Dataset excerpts
══════════════════════════════

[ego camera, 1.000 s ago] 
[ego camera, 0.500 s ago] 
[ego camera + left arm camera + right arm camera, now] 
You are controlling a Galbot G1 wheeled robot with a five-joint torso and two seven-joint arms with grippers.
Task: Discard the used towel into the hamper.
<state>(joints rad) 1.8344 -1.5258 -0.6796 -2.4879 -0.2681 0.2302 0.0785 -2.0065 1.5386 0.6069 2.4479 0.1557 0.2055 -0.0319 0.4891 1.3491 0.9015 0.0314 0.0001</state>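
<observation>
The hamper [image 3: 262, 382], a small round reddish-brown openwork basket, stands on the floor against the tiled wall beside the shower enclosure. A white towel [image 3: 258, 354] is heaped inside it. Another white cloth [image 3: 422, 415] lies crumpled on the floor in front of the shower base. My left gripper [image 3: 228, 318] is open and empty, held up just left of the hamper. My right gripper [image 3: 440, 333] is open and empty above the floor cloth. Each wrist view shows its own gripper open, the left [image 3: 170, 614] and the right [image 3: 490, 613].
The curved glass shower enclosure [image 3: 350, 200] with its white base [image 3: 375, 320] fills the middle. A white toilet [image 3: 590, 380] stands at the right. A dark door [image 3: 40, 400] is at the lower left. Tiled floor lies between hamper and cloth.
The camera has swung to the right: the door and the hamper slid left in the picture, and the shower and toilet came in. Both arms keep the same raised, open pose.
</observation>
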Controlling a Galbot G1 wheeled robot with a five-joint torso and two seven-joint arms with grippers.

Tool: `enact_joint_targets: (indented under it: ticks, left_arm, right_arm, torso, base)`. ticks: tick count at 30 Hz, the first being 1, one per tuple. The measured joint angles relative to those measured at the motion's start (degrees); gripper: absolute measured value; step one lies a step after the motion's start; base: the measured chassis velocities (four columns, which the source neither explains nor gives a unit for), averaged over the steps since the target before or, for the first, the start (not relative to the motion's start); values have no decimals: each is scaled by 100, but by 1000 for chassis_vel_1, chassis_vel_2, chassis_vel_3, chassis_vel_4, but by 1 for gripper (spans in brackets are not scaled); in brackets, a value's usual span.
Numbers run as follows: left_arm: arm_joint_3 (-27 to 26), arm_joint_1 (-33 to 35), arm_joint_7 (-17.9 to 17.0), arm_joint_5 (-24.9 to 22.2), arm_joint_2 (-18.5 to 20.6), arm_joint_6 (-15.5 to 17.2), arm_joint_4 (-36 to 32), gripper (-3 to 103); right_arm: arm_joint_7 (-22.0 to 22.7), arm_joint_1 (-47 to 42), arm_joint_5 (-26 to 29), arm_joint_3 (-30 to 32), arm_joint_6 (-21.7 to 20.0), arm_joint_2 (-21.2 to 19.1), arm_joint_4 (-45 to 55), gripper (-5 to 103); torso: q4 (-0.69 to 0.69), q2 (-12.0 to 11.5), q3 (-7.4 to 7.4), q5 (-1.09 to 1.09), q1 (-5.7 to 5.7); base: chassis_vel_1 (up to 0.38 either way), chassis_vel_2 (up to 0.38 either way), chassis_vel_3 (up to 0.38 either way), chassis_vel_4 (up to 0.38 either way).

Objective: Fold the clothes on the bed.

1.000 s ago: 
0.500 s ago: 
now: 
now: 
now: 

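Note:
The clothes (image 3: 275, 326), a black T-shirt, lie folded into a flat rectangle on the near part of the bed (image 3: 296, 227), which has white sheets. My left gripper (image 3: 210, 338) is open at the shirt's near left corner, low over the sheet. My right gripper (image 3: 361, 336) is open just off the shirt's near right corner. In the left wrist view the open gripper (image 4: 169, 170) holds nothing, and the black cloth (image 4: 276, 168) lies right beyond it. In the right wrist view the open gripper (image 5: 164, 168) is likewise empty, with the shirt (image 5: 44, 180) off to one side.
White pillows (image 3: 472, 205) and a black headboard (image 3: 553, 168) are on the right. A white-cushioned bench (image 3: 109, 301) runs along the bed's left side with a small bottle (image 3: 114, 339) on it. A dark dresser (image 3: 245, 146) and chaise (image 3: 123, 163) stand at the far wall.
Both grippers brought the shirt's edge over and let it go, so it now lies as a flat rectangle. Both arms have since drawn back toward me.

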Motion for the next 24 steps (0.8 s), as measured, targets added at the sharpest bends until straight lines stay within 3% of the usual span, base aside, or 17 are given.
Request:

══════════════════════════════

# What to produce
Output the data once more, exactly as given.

# Response to this exercise
[ego camera, 1.000 s ago] 
[ego camera, 0.500 s ago] 
[ego camera + left arm camera + right arm camera, now] 
You are controlling a Galbot G1 wheeled robot with a five-joint torso and two seven-joint arms with grippers.
Task: Discard the used towel into the hamper.
<state>(joints rad) 1.8344 -1.5258 -0.6796 -2.4879 -0.2681 0.2302 0.0785 -2.0065 1.5386 0.6069 2.4479 0.1557 0.2055 -0.0319 0.4891 1.3491 0.9015 0.0314 0.0001</state>
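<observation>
The hamper [image 3: 262, 382], a small round reddish-brown openwork basket, stands on the floor against the tiled wall beside the shower enclosure. A white towel [image 3: 258, 354] is heaped inside it. Another white cloth [image 3: 422, 415] lies crumpled on the floor in front of the shower base. My left gripper [image 3: 228, 318] is open and empty, held up just left of the hamper. My right gripper [image 3: 440, 333] is open and empty above the floor cloth. Each wrist view shows its own gripper open, the left [image 3: 170, 614] and the right [image 3: 490, 613].
The curved glass shower enclosure [image 3: 350, 200] with its white base [image 3: 375, 320] fills the middle. A white toilet [image 3: 590, 380] stands at the right. A dark door [image 3: 40, 400] is at the lower left. Tiled floor lies between hamper and cloth.
The camera has swung to the right: the door and the hamper slid left in the picture, and the shower and toilet came in. Both arms keep the same raised, open pose.
</observation>
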Controlling a Galbot G1 wheeled robot with a five-joint torso and two seven-joint arms with grippers.

Tool: `enact_joint_targets: (indented under it: ticks, left_arm, right_arm, torso, base)`. ticks: tick count at 30 Hz, the first being 1, one per tuple. The measured joint angles relative to those measured at the motion's start (degrees); gripper: absolute measured value; step one lies a step after the motion's start; base: the measured chassis velocities (four columns, which the source neither explains nor gives a unit for), averaged over the steps since the target before or, for the first, the start (not relative to the motion's start); values have no decimals: each is scaled by 100, but by 1000 for chassis_vel_1, chassis_vel_2, chassis_vel_3, chassis_vel_4, but by 1 for gripper (spans in brackets are not scaled); in brackets, a value's usual span.
Numbers run as follows: left_arm: arm_joint_3 (-27 to 26), arm_joint_1 (-33 to 35), arm_joint_7 (-17.9 to 17.0), arm_joint_5 (-24.9 to 22.2), arm_joint_2 (-18.5 to 20.6), arm_joint_6 (-15.5 to 17.2), arm_joint_4 (-36 to 32), gripper (-3 to 103); right_arm: arm_joint_7 (-22.0 to 22.7), arm_joint_1 (-47 to 42), arm_joint_5 (-26 to 29), arm_joint_3 (-30 to 32), arm_joint_6 (-21.7 to 20.0), arm_joint_2 (-21.2 to 19.1), arm_joint_4 (-45 to 55), gripper (-5 to 103); torso: q4 (-0.69 to 0.69), q2 (-12.0 to 11.5), q3 (-7.4 to 7.4), q5 (-1.09 to 1.09), q1 (-5.7 to 5.7); base: chassis_vel_1 (up to 0.38 either way), chassis_vel_2 (up to 0.38 either way), chassis_vel_3 (up to 0.38 either way), chassis_vel_4 (up to 0.38 either way).

Objective: Fold the clothes on the bed.

1.000 s ago: 
0.500 s ago: 
now: 
now: 
now: 

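Note:
The clothes (image 3: 275, 326), a black T-shirt, lie folded into a flat rectangle on the near part of the bed (image 3: 296, 227), which has white sheets. My left gripper (image 3: 210, 338) is open at the shirt's near left corner, low over the sheet. My right gripper (image 3: 361, 336) is open just off the shirt's near right corner. In the left wrist view the open gripper (image 4: 169, 170) holds nothing, and the black cloth (image 4: 276, 168) lies right beyond it. In the right wrist view the open gripper (image 5: 164, 168) is likewise empty, with the shirt (image 5: 44, 180) off to one side.
White pillows (image 3: 472, 205) and a black headboard (image 3: 553, 168) are on the right. A white-cushioned bench (image 3: 109, 301) runs along the bed's left side with a small bottle (image 3: 114, 339) on it. A dark dresser (image 3: 245, 146) and chaise (image 3: 123, 163) stand at the far wall.
Both grippers brought the shirt's edge over and let it go, so it now lies as a flat rectangle. Both arms have since drawn back toward me.
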
Motion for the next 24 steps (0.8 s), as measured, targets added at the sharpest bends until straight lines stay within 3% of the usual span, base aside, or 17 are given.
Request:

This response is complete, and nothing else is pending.